ABOUT THIS TASK: Within the records that follow, find every line containing the string "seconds". Copy those lines.

Data items:
= = =

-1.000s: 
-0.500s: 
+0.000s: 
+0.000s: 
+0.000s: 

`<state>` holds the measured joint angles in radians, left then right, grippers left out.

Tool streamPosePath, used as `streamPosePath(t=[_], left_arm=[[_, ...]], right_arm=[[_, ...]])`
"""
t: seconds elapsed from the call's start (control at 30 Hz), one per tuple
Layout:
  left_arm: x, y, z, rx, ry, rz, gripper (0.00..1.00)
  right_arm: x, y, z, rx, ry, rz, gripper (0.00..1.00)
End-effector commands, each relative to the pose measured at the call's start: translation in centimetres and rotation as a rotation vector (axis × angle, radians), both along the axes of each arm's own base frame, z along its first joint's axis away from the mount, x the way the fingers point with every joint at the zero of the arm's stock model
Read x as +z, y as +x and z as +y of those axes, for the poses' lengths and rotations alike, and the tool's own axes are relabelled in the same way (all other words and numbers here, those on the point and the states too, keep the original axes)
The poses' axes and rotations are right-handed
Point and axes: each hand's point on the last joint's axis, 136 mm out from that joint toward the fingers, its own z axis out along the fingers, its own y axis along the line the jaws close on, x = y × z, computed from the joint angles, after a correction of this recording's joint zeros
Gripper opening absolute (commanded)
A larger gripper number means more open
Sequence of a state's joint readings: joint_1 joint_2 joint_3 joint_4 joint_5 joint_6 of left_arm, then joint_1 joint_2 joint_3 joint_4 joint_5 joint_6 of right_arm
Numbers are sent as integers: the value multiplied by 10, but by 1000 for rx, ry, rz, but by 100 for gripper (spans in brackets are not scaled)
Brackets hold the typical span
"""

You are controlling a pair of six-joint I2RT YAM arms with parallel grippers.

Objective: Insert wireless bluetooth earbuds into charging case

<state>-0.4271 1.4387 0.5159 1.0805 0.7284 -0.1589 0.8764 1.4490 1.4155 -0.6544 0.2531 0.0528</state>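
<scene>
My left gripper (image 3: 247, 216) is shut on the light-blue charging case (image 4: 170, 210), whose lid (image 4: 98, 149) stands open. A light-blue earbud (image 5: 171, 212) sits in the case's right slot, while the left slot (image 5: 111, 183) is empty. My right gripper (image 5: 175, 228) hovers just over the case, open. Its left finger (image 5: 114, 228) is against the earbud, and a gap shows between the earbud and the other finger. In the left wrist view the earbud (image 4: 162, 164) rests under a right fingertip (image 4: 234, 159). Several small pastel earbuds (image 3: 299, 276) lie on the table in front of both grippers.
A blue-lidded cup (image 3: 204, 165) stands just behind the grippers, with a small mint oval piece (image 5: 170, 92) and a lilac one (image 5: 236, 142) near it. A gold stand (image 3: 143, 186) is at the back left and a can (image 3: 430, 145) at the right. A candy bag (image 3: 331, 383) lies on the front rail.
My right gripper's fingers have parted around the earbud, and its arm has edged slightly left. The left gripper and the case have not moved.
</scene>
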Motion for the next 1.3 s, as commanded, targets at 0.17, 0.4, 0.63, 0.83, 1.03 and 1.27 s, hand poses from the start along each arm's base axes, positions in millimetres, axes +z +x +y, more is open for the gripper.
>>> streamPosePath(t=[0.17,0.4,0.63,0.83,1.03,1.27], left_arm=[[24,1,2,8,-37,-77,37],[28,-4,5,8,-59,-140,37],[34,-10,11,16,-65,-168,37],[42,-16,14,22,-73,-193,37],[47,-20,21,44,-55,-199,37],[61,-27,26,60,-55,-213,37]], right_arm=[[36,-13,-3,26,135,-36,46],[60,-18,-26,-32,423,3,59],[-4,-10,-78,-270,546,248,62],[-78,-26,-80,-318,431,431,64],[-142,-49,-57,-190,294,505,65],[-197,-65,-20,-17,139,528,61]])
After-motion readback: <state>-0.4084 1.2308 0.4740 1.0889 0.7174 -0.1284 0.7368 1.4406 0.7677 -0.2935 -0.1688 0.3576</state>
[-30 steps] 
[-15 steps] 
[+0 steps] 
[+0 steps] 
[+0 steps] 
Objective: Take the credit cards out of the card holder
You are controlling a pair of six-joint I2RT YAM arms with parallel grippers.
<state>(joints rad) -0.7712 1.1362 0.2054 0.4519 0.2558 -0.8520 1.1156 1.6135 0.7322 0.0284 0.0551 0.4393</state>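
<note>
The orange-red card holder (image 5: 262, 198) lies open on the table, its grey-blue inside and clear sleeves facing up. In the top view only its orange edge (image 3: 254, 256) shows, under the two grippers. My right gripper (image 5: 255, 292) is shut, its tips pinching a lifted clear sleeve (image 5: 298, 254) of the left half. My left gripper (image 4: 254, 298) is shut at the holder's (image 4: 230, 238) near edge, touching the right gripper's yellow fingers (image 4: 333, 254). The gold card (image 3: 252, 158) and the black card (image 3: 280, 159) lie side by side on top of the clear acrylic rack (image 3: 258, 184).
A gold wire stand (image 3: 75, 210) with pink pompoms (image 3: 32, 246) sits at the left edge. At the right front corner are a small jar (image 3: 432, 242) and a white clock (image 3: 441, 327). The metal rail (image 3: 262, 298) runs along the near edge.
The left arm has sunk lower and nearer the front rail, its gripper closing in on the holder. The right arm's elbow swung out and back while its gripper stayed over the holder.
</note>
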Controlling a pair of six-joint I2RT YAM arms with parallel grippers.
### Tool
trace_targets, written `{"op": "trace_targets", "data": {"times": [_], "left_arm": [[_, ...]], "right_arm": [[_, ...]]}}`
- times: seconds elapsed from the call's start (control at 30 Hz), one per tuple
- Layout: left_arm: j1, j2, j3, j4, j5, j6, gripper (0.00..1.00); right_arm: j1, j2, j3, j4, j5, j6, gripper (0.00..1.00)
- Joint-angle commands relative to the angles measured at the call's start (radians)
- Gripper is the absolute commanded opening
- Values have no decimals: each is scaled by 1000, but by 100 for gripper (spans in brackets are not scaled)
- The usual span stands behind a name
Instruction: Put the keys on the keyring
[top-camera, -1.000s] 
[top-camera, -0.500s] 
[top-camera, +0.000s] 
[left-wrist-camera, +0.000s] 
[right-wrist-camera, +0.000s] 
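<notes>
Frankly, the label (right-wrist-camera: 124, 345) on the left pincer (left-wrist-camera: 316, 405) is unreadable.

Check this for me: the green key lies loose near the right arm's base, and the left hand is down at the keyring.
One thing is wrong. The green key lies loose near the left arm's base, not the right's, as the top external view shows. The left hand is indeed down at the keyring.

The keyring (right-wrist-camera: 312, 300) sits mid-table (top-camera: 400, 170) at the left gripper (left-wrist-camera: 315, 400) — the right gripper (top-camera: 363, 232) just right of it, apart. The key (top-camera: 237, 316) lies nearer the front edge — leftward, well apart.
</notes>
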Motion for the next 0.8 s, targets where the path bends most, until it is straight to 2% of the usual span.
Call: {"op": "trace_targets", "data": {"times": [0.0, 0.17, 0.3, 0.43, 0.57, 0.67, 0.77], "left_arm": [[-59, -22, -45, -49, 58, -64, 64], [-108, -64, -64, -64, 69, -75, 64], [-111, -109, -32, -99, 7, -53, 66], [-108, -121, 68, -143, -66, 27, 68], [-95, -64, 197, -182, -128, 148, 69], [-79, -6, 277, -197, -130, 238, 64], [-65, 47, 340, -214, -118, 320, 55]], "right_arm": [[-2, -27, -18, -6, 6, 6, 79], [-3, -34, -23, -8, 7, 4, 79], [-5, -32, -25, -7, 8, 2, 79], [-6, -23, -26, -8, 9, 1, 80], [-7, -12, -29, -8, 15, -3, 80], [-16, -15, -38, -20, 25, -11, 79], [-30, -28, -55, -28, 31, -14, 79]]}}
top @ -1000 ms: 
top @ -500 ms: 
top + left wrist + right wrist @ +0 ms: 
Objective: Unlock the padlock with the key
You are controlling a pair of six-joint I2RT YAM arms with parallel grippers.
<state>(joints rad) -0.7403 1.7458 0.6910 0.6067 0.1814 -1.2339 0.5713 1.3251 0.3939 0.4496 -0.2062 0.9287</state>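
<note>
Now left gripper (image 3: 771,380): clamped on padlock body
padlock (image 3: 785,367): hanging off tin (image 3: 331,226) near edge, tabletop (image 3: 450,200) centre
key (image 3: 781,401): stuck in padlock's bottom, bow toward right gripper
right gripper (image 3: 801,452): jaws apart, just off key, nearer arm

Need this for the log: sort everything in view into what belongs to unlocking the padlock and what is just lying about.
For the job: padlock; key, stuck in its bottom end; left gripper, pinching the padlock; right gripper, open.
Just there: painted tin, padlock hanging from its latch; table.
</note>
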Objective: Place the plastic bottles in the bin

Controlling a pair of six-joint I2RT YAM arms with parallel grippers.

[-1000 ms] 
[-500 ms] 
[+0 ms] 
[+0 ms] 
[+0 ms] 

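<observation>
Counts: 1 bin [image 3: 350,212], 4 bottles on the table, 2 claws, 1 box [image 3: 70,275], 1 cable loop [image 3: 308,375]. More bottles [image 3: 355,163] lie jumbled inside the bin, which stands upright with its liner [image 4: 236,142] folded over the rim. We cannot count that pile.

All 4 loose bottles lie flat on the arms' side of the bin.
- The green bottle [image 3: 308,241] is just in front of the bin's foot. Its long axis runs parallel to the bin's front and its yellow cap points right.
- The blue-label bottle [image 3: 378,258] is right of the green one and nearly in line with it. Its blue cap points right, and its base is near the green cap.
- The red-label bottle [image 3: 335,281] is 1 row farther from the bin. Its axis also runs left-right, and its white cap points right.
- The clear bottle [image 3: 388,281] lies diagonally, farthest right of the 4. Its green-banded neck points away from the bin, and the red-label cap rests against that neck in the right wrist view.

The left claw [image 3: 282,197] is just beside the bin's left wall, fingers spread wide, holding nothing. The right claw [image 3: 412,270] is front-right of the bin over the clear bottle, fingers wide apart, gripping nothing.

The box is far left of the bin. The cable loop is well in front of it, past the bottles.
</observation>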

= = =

ANSWER FOR THIS EXERCISE:
t: seconds elapsed from the call's start (control at 30 Hz), one per tuple
- times: seconds elapsed from the call's start (control at 30 Hz), one per tuple

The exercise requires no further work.